Shape of design matrix in linear regression

93 Views Asked by At

For a linear regression problem (Bishop book 3.1 pp. 138-143), the basis function is calculated as such:

$$\boldsymbol{\phi}_i = (\phi_0(\mathbf{x}_N), \phi_1(\mathbf{x}_N), ..., \phi_M(\mathbf{x}_N) )^{T} $$

that is applied to a data point $\mathbf{x}_i \in \mathbb{R}^D$ and with i = {1, 2, ..., N} and N the total number of samples.

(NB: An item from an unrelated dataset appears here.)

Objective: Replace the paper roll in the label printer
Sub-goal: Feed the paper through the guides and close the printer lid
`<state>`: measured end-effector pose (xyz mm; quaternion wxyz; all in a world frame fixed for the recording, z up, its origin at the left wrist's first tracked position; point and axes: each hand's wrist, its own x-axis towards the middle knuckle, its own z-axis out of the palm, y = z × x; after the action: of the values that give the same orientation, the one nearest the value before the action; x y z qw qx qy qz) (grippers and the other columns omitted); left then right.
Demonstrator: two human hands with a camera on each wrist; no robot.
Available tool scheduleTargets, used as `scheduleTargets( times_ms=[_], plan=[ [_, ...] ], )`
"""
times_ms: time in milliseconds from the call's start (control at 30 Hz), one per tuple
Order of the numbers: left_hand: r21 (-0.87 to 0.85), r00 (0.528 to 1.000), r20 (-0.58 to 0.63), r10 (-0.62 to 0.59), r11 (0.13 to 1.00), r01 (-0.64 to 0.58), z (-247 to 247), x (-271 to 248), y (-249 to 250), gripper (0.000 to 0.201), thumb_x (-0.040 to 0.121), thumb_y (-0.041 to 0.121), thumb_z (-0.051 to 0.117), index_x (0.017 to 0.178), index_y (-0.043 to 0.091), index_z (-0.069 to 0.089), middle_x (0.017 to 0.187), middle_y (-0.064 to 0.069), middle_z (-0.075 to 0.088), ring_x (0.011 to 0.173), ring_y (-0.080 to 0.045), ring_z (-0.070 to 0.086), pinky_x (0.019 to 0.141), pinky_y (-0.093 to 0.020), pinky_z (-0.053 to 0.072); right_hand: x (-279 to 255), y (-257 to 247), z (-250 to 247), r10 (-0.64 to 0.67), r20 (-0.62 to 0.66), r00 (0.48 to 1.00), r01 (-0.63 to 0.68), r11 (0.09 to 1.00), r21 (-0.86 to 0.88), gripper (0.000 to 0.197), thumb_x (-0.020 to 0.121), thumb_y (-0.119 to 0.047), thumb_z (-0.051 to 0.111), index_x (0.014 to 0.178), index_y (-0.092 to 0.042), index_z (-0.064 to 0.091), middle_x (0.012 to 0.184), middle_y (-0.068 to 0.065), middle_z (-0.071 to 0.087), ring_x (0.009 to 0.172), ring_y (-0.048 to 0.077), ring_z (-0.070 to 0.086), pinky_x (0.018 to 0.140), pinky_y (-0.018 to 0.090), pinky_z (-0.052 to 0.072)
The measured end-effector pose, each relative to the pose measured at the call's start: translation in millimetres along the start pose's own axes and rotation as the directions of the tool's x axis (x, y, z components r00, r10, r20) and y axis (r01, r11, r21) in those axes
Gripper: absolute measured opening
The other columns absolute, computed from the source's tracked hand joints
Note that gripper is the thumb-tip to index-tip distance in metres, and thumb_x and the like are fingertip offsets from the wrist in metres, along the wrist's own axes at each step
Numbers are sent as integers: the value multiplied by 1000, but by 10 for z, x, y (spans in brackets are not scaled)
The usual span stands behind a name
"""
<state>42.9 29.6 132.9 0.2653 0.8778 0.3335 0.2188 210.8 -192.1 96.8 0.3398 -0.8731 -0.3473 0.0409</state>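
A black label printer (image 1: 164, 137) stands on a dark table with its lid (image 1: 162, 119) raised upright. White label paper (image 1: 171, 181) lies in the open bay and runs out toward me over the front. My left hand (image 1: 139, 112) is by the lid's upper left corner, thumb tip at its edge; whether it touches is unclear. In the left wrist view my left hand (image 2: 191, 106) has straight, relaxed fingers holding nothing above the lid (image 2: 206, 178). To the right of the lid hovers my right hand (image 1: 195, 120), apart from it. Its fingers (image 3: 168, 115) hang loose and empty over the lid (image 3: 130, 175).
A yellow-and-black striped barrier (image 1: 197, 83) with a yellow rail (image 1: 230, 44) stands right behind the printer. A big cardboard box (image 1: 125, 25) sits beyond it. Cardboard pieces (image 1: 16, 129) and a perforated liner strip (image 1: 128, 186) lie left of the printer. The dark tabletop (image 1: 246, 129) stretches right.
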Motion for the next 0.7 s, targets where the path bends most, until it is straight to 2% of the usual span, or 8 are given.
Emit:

I am trying to understand why the following expression $\sum_{i=1}^{N} \boldsymbol{\phi}_i \boldsymbol{\phi}_i^{T} = \boldsymbol{\Phi}^{T} \boldsymbol{\Phi}$ is true,

with $\boldsymbol{\Phi}$ to be the design matrix which is equal to:

$$\left[\begin{array}{l} \phi_0(\mathbf{x}_1) &\phi_1(\mathbf{x}_1) & \cdots & \phi_{M-1}(\mathbf{x}_1)\\ \vdots & \vdots & \ddots & \vdots\\ \phi_0(\mathbf{x}_N) &\phi_1(\mathbf{x}_N) & \cdots & \phi_{M-1}(\mathbf{x}_N)\end{array}\right] \in \mathbb{R}^{N \times M}$$

Any intuition why this holds?

2

There are 2 best solutions below

0
On BEST ANSWER

I assume that you mean $\sum\limits_{i=1}^{N}\phi_{i}^{T}\phi_{i}=\Phi\Phi^{T}$. Let $$\phi_{i}:=\phi(x_{i})=\left(\phi_{0}(x_{i}),\phi_{1}(x_{i}),\ldots,\phi_{M-1}(x_{i})\right)^{T}$$ and

$$\Phi=\left( \begin{array}{cccc} \phi_{0}(x_{1}) & \phi_{1}(x_{1}) & \ldots & \phi_{M-1}(x_{1})\\ \phi_{0}(x_{2}) & \phi_{1}(x_{2}) & \ldots & \phi_{M-1}(x_{2})\\ \vdots & \vdots & & \vdots\\ \phi_{0}(x_{N}) & \phi_{1}(x_{N}) & \ldots & \phi_{M-1}(x_{N})\\ \end{array} \right) $$ Then the result follows simply by calculation of $\Phi^{T}\Phi$.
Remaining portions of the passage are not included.